Riess Hanno, Becker Lena K, Melzer Nima, Harenberg Job
aCharité Campus Virchow Klinikum, Berlin bNovartis Pharma GmbH, Nuremberg cUniversity Hospital Mannheim, Ruprecht-Karls-University, Heidelberg, Germany.
Blood Coagul Fibrinolysis. 2014 Dec;25(8):838-44. doi: 10.1097/MBC.0000000000000166.

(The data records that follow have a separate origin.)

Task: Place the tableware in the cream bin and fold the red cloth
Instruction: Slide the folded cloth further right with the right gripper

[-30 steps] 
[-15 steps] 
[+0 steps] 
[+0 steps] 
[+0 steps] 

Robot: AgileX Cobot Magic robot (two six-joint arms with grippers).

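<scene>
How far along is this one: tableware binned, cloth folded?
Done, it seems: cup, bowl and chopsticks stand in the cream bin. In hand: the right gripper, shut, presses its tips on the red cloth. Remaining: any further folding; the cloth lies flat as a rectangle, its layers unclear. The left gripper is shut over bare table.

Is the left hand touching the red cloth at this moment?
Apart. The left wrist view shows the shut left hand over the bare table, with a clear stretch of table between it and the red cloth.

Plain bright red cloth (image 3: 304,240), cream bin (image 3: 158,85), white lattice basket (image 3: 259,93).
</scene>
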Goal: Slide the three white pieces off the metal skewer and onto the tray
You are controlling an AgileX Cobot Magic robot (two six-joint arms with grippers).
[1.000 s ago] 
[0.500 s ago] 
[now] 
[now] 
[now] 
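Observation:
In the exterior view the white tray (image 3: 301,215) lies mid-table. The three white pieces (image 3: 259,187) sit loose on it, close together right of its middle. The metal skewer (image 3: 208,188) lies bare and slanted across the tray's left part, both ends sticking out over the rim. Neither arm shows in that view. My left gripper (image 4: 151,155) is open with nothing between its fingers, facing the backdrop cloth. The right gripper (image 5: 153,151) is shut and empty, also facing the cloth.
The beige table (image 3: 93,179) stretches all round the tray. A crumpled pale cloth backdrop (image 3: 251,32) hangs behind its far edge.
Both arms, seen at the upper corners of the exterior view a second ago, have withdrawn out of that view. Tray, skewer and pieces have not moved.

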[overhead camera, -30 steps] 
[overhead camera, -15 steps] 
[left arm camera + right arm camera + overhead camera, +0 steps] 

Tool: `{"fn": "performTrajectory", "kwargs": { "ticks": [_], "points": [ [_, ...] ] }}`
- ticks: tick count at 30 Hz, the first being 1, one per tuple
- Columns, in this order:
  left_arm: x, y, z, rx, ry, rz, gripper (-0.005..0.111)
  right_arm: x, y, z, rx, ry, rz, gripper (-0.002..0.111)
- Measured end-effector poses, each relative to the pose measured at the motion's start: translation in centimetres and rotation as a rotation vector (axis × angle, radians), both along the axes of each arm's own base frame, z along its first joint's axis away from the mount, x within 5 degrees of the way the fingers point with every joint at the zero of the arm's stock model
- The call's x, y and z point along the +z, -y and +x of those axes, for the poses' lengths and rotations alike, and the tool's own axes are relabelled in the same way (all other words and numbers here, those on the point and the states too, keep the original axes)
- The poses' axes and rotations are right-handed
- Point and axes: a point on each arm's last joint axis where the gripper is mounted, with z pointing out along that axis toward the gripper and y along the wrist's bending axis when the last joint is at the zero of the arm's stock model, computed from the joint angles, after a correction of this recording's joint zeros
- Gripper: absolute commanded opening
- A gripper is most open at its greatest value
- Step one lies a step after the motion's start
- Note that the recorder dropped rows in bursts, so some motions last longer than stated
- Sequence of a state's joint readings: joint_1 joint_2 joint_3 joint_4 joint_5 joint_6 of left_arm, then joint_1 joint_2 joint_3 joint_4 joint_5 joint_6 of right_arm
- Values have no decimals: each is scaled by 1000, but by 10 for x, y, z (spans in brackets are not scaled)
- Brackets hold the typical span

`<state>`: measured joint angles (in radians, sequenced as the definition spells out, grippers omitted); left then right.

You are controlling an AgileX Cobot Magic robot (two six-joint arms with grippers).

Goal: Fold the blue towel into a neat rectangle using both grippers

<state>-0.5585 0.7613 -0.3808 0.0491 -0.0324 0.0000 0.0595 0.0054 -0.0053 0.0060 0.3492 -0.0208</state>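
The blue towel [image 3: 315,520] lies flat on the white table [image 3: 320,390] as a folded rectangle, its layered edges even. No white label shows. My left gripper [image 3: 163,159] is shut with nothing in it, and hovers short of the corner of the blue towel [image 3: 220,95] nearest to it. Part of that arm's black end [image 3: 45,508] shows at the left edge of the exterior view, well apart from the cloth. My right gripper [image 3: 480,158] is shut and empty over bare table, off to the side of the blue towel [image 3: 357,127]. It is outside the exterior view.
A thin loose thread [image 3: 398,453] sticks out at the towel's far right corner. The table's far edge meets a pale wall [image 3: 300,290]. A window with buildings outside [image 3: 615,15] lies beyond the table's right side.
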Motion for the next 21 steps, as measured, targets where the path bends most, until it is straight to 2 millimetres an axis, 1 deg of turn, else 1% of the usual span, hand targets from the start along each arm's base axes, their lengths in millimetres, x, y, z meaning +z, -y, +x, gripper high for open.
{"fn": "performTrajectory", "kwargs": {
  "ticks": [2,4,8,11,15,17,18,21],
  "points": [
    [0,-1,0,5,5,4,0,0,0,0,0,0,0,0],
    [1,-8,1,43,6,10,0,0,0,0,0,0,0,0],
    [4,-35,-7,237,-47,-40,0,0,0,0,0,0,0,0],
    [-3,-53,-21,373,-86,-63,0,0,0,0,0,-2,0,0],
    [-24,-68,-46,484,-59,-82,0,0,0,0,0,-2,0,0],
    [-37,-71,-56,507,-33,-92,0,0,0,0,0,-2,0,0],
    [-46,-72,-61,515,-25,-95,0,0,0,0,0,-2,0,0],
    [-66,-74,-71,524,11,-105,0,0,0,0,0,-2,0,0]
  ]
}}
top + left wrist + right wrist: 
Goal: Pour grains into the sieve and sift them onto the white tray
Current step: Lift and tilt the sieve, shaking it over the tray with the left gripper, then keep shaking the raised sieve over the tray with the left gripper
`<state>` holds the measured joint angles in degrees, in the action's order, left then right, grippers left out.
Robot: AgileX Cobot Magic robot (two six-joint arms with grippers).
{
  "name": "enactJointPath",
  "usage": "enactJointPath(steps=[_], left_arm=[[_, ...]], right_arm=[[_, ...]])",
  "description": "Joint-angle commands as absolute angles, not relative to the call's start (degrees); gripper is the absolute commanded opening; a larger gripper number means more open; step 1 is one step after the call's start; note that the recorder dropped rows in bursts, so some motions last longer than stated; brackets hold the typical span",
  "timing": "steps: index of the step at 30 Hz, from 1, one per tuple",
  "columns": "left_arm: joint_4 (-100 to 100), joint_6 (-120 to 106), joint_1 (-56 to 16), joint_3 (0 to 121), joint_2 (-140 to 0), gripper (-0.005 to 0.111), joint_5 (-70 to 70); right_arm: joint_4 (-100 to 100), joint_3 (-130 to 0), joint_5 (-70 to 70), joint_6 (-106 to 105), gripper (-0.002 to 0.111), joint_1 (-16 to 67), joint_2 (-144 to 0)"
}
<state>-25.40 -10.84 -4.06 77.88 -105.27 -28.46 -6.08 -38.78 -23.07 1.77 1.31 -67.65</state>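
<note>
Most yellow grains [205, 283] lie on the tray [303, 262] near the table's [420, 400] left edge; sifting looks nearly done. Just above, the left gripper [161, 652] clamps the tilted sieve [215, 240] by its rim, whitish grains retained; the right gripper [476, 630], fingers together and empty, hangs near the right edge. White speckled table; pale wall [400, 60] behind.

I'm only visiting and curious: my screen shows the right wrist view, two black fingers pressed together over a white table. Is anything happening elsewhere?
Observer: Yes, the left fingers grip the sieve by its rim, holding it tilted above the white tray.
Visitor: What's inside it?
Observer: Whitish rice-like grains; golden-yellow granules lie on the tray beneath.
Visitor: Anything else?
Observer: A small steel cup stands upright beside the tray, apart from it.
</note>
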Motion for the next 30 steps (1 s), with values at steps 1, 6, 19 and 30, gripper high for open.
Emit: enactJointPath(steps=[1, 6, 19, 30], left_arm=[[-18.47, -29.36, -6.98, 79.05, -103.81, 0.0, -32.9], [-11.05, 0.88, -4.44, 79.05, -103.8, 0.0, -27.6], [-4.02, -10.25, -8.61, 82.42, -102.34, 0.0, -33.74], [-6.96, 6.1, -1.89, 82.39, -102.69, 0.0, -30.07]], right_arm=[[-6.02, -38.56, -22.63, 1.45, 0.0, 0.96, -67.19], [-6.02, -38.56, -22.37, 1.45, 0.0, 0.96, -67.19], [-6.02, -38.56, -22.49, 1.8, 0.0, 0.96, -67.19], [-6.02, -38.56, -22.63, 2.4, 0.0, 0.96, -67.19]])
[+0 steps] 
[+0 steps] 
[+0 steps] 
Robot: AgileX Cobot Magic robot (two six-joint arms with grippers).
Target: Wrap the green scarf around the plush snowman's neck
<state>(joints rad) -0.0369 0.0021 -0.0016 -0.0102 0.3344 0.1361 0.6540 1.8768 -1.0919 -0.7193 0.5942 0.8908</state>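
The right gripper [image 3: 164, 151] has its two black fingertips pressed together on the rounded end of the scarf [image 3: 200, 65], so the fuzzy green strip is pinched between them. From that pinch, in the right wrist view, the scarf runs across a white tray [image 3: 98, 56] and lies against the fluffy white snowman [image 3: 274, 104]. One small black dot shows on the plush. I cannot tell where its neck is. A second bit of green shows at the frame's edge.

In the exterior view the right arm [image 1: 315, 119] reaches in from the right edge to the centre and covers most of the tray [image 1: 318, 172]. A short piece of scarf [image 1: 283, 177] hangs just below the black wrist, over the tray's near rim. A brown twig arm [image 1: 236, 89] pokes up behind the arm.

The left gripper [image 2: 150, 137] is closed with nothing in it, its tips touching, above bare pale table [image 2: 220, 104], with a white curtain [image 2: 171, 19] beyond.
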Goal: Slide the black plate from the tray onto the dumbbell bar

The objective of this subgroup analysis of the pivotal studies NMH-TH-3 and NMH-TH-4 was to investigate the incidence of recurrent events of venous thromboembolism in patients with acute deep vein thrombosis (DVT) with and without pulmonary embolism treated with subcutaneous fixed-dose low-molecular-weight heparin certoparin or intravenous unfractionated heparin (UFH). To assess whether the efficacy of the two treatments is modified by the presence or absence of pulmonary embolism, a P value for subgroup by treatment interaction was calculated using logistic regression. The rate of recurrent venous thromboembolic events, defined as DVT, pulmonary embolism and death due to pulmonary embolism, was observed over 6 months. After 6 months of follow-up, 6.58% of patients with pulmonary embolism at baseline treated with certoparin (5/76) compared with 11.5% of patients with pulmonary embolism at baseline treated with UFH (7/61) had a venous thromboembolic event [relative risk (RR) = 0.57, confidence interval (CI) = 0.19-1.72]. In the group of patients without pulmonary embolism at baseline, 2.82% of patients treated with certoparin (23/816) and 4.63% of patients treated with UFH (37/800) had a venous thromboembolic event (RR = 0.61, CI = 0.37-1.02). The test for interaction between the groups of patients with and without pulmonary embolism was not significant (P = 0.886). The same was true for the safety results with regard to major bleedings and death. These data suggest that the recommendation for the use of certoparin in the treatment of isolated DVT can safely be extended to treatment of DVT in patients concomitantly suffering from pulmonary embolism.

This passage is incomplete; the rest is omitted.